They have a daughter, Tennessee. Reed also has a daughter,
Timothy Brett, from a previous marriage.
Reed named his philosophy and aesthetic processes
Neohoodooism. Hoodoo, the African American version of voodoo,
appeals to Reed because of its "mystery" and its
eclectic nature, thus provided him with a metaphor for his
understanding and realization of art.
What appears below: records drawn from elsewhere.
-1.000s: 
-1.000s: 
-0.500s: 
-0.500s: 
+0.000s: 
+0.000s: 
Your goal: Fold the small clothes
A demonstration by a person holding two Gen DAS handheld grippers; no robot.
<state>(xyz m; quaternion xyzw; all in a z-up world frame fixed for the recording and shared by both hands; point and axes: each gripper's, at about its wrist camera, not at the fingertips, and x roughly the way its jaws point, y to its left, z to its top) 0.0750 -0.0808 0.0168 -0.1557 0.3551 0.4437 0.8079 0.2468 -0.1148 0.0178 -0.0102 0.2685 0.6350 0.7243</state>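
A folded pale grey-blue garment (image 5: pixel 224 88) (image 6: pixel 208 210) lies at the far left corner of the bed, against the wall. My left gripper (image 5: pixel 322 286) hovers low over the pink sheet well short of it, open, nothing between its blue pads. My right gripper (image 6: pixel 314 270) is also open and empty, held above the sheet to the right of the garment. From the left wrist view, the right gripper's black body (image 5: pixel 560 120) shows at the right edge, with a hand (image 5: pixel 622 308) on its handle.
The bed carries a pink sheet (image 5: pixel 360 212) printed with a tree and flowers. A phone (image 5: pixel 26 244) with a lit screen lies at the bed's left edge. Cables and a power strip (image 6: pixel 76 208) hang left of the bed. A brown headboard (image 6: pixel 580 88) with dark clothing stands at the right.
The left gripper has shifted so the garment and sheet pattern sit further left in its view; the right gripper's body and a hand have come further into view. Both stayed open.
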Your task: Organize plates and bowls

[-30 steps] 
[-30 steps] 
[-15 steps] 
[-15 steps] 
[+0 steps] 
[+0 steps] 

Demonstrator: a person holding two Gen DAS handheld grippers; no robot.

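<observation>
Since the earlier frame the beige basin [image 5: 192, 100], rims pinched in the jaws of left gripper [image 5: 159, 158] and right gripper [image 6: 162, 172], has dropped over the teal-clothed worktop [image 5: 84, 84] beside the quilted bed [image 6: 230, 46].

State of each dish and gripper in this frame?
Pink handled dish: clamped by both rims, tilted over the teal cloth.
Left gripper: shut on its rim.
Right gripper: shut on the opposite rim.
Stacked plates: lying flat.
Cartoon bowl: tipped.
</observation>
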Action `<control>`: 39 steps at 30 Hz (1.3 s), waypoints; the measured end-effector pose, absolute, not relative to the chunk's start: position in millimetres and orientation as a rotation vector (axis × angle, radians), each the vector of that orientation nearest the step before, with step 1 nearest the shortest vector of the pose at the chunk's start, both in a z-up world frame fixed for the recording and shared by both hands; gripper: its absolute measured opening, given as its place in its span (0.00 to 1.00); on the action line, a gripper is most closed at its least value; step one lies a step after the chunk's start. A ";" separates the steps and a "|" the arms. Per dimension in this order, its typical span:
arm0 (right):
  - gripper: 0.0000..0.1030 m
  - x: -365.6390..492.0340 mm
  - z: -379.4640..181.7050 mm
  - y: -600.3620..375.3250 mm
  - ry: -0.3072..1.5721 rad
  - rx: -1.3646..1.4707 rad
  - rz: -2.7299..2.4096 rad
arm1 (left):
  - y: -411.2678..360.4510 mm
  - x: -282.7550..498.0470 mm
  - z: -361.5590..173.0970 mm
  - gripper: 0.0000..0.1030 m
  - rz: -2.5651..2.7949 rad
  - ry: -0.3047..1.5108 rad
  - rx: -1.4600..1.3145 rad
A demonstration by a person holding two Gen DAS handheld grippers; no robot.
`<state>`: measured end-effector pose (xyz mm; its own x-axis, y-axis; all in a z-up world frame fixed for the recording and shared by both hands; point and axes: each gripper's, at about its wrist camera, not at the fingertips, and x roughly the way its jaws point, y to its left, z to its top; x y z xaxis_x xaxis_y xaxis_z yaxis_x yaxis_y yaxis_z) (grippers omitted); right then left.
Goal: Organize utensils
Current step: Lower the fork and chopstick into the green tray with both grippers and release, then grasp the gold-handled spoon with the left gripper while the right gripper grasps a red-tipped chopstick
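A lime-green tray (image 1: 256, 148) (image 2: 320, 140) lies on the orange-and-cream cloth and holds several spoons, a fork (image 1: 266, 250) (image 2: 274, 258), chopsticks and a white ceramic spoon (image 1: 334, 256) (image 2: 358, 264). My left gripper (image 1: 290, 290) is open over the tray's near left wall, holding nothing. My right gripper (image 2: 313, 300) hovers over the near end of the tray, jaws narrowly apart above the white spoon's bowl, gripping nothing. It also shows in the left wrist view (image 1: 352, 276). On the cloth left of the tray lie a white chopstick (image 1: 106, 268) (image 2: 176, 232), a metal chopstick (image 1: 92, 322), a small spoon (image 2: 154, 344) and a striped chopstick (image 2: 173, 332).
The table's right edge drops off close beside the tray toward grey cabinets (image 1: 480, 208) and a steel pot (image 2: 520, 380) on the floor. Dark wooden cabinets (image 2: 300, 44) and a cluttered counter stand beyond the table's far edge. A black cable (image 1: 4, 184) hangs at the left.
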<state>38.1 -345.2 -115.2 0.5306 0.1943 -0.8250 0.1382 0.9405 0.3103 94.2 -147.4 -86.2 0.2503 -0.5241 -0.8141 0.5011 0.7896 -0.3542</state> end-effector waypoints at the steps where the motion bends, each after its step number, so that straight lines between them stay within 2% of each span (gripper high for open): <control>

Reed's view of neohoodooism can be found in his first book of poetry,
Conjure (1972)--especially "Neo-HooDoo Manifesto,"
"The Neo-HooDoo Aesthetic," and "catechism of d
neoamerican hoodoo church"--while the most successful
actualizations of neohoodooism as a practice are his novels
Yellow Back Radio Broke Down (1969), the aforementioned
Mumbo
Jumbo, and
Flight to Canada
(1976).
Neohoodooism is an undeniable mix of ingredients in the New World.
Instead of black essentialism, Reed argues for hybridity as a virtue. Immersion
in blackness is simultaneously an immersion in Americanness. Africa
helped to make America and there would be no America without Africa.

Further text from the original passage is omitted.